The goal must be normalising politics through articulating an inclusive democratic vision and multi-year transformation programme. This should involve a temporary power-sharing arrangement to achieve:

- Comprehensive reform of electoral institutions and processes, including establishing an independent, impartial election management body; ensuring an accessible, transparent voters roll; providing balanced media access for all political parties; enabling peaceful, unhindered political campaigning; reforming voting, counting and results transmission processes; and instituting effective election dispute resolution mechanisms.

- Fundamental transformation of the confrontational zero-sum political culture, including fostering inclusive political discourse recognising the legitimacy of differing views; instituting protections for non-violent dissent and opposition; implementing regulations to encourage moderation and cooperation across political spectrum; reforming the winner-take-all electoral system. An inclusive electoral system would ensure that in the event it loses power, as it has previously, ZANU-PF would still be able to seriously ‘participate' in power and not ‘lose it all'. It would forestall retributive political behaviour and would reign in revenge politics that ZANU-PF fears most.

- Revitalising key oversight institutions, including developing an impartial, independent judiciary and security sector; building a capable, independent civil service; strengthening parliament's
- Investment in developing capable, ethical public service human capital. It would help contribute to creating a more accountable, ethical and responsive political elite that genuinely serves the citizens under a rubric of clear regulations, policies, behaviours and attitudes.

- Conducting a new election under these reformed institutions, processes and transformed political culture.

Success requires building broad national consensus recognising legitimacy of diverse perspectives, even when disagreeing. It also requires savvy engagement with influential regional and international actors – Eastern, Western and multilaterals to unlock immediate financial support, debt relief and lifting of sanctions.

There are more reasons why this would never work rather than why it could.

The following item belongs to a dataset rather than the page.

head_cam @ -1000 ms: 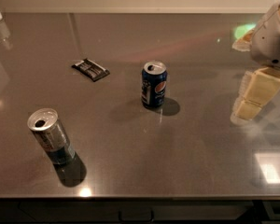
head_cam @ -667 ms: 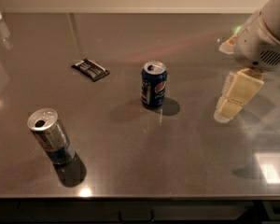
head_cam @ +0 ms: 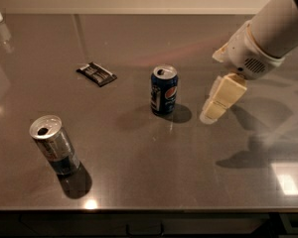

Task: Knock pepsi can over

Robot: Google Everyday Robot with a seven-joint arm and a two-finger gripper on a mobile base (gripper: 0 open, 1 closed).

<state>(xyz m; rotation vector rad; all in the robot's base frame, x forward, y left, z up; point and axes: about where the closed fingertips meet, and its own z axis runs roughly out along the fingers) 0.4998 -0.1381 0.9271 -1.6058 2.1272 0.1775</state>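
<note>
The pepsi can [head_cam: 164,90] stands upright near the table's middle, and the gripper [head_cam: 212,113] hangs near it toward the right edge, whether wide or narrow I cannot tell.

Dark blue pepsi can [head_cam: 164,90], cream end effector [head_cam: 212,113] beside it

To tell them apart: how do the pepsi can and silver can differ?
The pepsi can is dark blue with a round logo; the silver can is silver, dark-based. The pepsi can is shorter, the silver can slimmer. Both stand upright. The gripper is right of the pepsi can.
</note>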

The first is that ZANU-PF is simply unable to conceive of yielding any political space and power let alone lead the process of democratising Zimbabwe.

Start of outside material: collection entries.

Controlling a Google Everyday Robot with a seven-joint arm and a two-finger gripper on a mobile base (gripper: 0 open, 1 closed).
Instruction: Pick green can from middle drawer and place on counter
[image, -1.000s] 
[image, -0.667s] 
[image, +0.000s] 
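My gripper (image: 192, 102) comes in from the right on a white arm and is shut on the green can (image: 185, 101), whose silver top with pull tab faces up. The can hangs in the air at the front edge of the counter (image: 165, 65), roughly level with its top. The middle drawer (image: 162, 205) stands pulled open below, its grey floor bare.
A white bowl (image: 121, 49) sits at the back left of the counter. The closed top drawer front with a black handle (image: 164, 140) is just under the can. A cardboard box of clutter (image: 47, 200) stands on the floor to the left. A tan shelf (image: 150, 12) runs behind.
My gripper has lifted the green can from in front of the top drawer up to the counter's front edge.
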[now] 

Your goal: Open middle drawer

The party will likely resist yielding any power or lifting controls enabling elite enrichment. However, this path offers them safety from captured rogue institutions, averts potential retributive justice if ever defeated, and crucially would temper future governing elites' powers.

It is simply easier to continue with the path most trodden and the strategy tried and tested — one of holding on to power and shutting down any and all opposition.

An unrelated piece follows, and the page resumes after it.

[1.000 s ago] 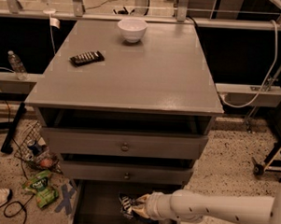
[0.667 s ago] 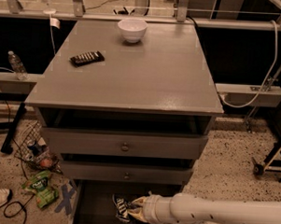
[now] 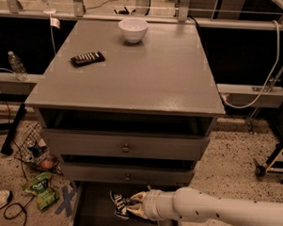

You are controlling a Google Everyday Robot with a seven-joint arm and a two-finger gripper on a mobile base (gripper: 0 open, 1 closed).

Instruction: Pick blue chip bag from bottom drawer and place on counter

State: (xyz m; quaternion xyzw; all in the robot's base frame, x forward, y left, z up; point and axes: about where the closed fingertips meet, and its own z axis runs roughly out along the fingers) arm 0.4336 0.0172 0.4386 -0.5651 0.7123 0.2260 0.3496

This option – attractive to many hardliners in ZANU-PF, themselves beneficiaries of the current system — would be ill-fated. The party will soon find itself in the Mugabe 2017 moment where it must contend with Mnangagwa's succession.

It is already in the throes of a succession battle and it has proved incapable of a democratic process to resolve it. In any event, as has happened elsewhere, it remains a question of time before Zimbabweans muster enough courage, rise up to confront and upend the entire political system, its partisan army notwithstanding.
Last chance for a redeeming legacy

At 81, this may be Mnangagwa's last opportunity to secure a redeeming legacy, avoid Mugabe's ignominious fate, and attract the vital regional/global support needed to rescue Zimbabwe's economy before it implodes.

Contrary to helping him consolidate power, the legitimacy concerns related to the recent election have left him significantly weaker than the last election did, which buoyed him with internal post-coup cohesion, some significant national support to ‘give him a chance' after Mugabe, some optimistic Western and Eastern support.

The current dysfunction leaves him paralysed and weakened. A dramatic reconciliation gesture could gain the backing required for his eventual dignified exit. This may be his last and only chance to avert an ignominious exit from within or outside ZANU-PF like Mugabe.